Rentabilidade dos campos de petróleo cai pela metade em 2015

A queda do preço do petróleo em 2015 derrubou pela metade a rentabilidade dos maiores campos produtores do país, de acordo com relatório da ANP (Agência Nacional do Petróleo, Gás Natural e Biocombustíveis).

Segundo especialistas, a situação será ainda pior neste início de 2016, quando o barril chegou a ser negociado abaixo de US$ 30.

No quarto trimestre de 2015, com o petróleo cotado, em média, a US$ 43,68 por barril, a receita líquida dos dez maiores campos produtores operados pela Petrobras foi de R$ 7,1 bilhões.

É um recuo de 49% com relação à receita de igual período de 2014. Nessa mesma comparação, a cotação do petróleo caiu 43%.

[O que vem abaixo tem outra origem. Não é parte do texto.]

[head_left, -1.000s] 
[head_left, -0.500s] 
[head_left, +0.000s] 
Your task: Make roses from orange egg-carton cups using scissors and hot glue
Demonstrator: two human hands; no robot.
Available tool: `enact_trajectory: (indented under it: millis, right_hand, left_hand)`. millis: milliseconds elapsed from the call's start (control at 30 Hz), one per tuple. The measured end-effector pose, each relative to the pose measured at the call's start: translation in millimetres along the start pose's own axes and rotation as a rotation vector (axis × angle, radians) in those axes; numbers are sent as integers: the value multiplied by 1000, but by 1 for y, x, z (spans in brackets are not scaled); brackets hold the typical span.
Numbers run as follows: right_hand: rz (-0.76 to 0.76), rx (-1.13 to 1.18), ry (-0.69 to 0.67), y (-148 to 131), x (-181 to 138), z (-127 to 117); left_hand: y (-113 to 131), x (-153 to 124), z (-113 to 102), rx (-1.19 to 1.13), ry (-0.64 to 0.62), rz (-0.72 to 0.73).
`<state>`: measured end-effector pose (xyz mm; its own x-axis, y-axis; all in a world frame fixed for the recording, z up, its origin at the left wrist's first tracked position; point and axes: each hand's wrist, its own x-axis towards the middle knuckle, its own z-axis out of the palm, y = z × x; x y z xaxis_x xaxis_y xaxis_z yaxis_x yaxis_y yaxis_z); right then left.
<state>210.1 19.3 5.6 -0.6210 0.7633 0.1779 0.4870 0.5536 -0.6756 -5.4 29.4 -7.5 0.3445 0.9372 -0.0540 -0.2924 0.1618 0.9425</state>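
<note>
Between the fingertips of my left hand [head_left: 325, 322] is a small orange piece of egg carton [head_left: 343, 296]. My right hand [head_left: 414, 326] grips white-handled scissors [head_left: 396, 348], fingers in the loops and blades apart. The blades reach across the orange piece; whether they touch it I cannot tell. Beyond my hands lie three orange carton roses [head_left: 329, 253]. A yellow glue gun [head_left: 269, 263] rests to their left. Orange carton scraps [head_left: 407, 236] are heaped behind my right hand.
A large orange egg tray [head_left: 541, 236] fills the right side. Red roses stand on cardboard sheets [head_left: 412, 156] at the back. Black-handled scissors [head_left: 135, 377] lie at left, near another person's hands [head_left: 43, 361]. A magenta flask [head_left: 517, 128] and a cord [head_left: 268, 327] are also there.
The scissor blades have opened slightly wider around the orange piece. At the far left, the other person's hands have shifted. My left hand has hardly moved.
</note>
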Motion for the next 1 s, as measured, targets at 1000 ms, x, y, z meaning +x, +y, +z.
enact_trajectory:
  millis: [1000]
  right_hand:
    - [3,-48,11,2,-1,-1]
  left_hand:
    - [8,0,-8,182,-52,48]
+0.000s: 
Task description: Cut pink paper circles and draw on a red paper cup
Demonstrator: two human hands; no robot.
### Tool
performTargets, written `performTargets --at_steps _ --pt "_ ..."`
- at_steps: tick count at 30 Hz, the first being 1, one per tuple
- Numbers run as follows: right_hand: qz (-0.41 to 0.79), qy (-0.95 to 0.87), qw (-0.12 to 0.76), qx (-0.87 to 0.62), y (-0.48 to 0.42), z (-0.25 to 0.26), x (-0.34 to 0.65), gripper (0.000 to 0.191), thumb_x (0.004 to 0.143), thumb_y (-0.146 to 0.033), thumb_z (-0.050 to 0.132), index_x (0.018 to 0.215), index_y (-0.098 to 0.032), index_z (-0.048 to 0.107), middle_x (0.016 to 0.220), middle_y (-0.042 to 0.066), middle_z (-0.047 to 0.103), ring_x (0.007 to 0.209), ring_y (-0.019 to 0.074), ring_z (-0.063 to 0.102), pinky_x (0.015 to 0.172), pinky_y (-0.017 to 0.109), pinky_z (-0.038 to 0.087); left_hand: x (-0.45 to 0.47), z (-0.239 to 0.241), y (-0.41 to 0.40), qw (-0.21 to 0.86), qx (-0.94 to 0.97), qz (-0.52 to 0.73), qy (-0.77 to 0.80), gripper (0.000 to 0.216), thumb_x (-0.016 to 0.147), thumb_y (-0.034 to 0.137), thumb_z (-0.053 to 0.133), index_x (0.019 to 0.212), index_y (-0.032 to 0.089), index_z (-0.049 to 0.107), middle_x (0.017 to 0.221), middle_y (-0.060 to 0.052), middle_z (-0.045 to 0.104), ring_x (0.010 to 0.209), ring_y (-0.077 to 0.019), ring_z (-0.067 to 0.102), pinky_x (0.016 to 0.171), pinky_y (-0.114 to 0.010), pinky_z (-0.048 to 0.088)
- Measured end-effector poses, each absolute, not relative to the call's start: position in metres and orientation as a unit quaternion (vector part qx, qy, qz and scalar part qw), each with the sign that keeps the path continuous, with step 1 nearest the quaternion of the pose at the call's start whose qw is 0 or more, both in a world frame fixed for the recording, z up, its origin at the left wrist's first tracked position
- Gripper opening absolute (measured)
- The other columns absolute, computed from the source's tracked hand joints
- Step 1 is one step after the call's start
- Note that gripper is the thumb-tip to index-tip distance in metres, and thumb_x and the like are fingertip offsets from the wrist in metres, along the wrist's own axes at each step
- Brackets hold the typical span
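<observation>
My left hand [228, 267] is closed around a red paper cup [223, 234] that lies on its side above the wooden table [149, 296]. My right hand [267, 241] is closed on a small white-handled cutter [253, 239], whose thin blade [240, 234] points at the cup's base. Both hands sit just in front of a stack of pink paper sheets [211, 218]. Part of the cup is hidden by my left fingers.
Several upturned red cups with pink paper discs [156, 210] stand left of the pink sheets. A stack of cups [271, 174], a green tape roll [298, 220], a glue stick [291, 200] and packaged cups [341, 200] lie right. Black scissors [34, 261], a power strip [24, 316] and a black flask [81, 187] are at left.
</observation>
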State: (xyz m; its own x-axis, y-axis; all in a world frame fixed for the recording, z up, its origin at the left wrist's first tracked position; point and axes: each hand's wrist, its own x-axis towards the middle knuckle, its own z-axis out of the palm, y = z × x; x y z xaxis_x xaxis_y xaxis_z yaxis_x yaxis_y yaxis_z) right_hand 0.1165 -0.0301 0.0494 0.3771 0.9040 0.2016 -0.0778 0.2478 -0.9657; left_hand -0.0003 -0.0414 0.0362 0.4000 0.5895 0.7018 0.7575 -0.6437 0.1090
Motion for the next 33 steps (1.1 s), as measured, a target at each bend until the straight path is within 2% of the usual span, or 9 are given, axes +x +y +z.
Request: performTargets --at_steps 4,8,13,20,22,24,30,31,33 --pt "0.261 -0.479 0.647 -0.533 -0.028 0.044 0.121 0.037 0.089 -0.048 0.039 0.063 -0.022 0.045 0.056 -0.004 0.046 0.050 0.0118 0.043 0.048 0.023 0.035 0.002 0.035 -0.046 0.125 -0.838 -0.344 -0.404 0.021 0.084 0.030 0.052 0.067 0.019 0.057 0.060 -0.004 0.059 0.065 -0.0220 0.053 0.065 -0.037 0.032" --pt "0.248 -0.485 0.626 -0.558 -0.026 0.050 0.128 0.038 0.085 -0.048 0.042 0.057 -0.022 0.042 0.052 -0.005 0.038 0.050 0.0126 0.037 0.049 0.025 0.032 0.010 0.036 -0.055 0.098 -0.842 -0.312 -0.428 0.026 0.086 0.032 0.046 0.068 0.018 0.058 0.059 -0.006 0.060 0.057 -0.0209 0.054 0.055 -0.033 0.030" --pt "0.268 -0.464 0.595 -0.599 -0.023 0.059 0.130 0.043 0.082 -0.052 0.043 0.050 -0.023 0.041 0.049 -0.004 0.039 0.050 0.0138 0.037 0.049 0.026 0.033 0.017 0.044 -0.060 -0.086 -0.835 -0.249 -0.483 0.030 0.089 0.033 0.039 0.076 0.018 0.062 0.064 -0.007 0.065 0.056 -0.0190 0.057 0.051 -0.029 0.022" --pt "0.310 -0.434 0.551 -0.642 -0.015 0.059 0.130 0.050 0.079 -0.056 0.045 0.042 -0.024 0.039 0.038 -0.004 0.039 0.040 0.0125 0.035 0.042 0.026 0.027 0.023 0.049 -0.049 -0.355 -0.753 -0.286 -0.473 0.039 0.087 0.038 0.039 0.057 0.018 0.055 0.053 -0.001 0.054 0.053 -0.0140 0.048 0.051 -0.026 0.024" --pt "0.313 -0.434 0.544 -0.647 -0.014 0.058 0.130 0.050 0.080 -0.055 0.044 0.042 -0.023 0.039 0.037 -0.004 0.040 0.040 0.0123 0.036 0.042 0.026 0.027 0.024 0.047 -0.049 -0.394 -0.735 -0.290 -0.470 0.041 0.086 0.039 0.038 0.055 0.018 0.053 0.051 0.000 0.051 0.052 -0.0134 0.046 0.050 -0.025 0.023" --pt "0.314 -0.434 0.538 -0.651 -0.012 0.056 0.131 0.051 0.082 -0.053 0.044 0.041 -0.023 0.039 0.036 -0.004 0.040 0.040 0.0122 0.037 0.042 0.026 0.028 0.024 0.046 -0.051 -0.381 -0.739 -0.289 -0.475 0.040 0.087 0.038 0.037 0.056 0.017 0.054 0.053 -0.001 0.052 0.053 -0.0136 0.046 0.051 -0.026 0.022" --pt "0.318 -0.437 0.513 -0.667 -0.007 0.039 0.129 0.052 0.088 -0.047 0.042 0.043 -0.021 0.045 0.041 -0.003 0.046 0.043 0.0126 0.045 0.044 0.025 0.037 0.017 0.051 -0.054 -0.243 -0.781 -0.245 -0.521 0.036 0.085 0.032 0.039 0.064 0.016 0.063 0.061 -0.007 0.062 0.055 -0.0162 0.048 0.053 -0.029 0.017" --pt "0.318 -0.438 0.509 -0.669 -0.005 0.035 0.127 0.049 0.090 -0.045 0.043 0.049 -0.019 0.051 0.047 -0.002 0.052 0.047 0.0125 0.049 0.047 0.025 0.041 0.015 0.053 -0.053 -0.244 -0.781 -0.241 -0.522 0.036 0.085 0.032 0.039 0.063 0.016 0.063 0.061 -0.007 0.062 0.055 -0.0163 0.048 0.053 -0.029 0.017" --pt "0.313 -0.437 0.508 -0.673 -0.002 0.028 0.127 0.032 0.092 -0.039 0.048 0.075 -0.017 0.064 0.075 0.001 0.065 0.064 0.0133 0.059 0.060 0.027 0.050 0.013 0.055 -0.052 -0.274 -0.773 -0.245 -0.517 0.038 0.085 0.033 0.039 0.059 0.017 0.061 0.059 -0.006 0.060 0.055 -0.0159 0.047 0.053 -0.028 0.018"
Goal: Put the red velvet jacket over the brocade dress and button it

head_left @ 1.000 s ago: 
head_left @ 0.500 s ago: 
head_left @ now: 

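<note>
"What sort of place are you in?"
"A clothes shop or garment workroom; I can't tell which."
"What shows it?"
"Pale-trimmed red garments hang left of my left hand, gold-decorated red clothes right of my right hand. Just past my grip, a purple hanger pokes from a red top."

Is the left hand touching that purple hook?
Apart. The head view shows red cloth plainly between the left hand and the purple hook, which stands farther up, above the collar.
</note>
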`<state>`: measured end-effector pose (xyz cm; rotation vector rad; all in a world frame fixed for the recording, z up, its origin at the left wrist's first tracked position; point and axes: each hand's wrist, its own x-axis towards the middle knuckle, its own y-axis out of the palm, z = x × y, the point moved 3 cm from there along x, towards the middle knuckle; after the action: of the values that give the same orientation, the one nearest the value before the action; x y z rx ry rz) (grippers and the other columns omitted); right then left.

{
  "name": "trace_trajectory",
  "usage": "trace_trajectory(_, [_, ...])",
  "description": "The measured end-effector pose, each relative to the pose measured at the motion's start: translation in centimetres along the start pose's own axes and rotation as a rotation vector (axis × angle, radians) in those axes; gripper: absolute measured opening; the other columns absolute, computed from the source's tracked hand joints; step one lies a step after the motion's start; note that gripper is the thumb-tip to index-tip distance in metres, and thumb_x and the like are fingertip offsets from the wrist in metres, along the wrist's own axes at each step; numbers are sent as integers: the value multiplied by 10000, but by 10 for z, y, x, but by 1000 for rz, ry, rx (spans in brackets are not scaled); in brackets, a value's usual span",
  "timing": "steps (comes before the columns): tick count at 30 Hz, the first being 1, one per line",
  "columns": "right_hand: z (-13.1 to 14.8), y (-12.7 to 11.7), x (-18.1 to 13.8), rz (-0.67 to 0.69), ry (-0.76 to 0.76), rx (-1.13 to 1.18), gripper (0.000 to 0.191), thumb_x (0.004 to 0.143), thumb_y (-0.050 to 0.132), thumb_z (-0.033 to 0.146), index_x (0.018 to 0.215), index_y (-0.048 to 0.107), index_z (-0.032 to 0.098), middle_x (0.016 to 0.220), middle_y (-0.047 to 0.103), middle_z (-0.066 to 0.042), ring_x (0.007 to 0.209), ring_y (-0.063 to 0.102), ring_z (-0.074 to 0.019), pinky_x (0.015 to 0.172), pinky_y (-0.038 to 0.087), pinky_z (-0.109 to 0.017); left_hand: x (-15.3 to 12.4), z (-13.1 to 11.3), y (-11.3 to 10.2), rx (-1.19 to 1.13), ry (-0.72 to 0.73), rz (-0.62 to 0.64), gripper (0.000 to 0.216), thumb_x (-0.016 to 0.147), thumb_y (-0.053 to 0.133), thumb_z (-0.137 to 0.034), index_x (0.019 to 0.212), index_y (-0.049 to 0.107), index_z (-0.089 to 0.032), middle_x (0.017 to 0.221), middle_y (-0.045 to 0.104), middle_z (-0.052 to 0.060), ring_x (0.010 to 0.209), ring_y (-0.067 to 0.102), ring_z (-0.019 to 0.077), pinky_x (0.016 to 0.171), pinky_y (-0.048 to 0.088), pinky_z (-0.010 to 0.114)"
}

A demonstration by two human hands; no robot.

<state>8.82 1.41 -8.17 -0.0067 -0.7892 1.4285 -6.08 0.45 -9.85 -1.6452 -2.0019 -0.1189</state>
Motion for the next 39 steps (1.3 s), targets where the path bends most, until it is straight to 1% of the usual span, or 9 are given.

O cálculo da receita líquida de produção de cada campo é feito pela ANP para definir o pagamento da participação especial, espécie de Imposto de Renda de campos de petróleo, que rendeu, no ano passado, R$ 10,7 bilhões.

Considera o valor da produção de cada projeto e os custos operacionais declarados pelas empresas.

O professor do Instituto de Economia da UFRJ Edmar Almeida explica que a receita líquida calculada pela ANP difere do lucro das empresas com cada projeto, pois se baseia em um preço de referência estabelecido pela agência.

“Mas é um bom indicador da evolução da rentabilidade dos projetos”, diz.

O relatório da ANP mostra que os campos do pós-sal na bacia de Campos, mais antigos, vêm sofrendo mais com a desvalorização do petróleo.

Isso ocorre, segundo especialistas, porque têm produção declinante e petróleo de qualidade inferior, com menor valor de venda.

O segundo maior produtor do país, Roncador, por exemplo, teve queda de 55,9% na receita líquida entre o fim de 2014 e o fim de 2015, mesmo que a produção tenha se mantido estável no período.

No final do ano passado, porém, os maiores campos do pré-sal começaram a sentir os impactos. A receita líquida de Lula, o maior do país, caiu 21,6% entre o terceiro e quarto trimestres, mesmo com aumento da produção.

A Petrobras disse trabalhar para melhorar a eficiência dos projetos e que os custos de bens e serviços vêm acompanhando a queda do preço do petróleo.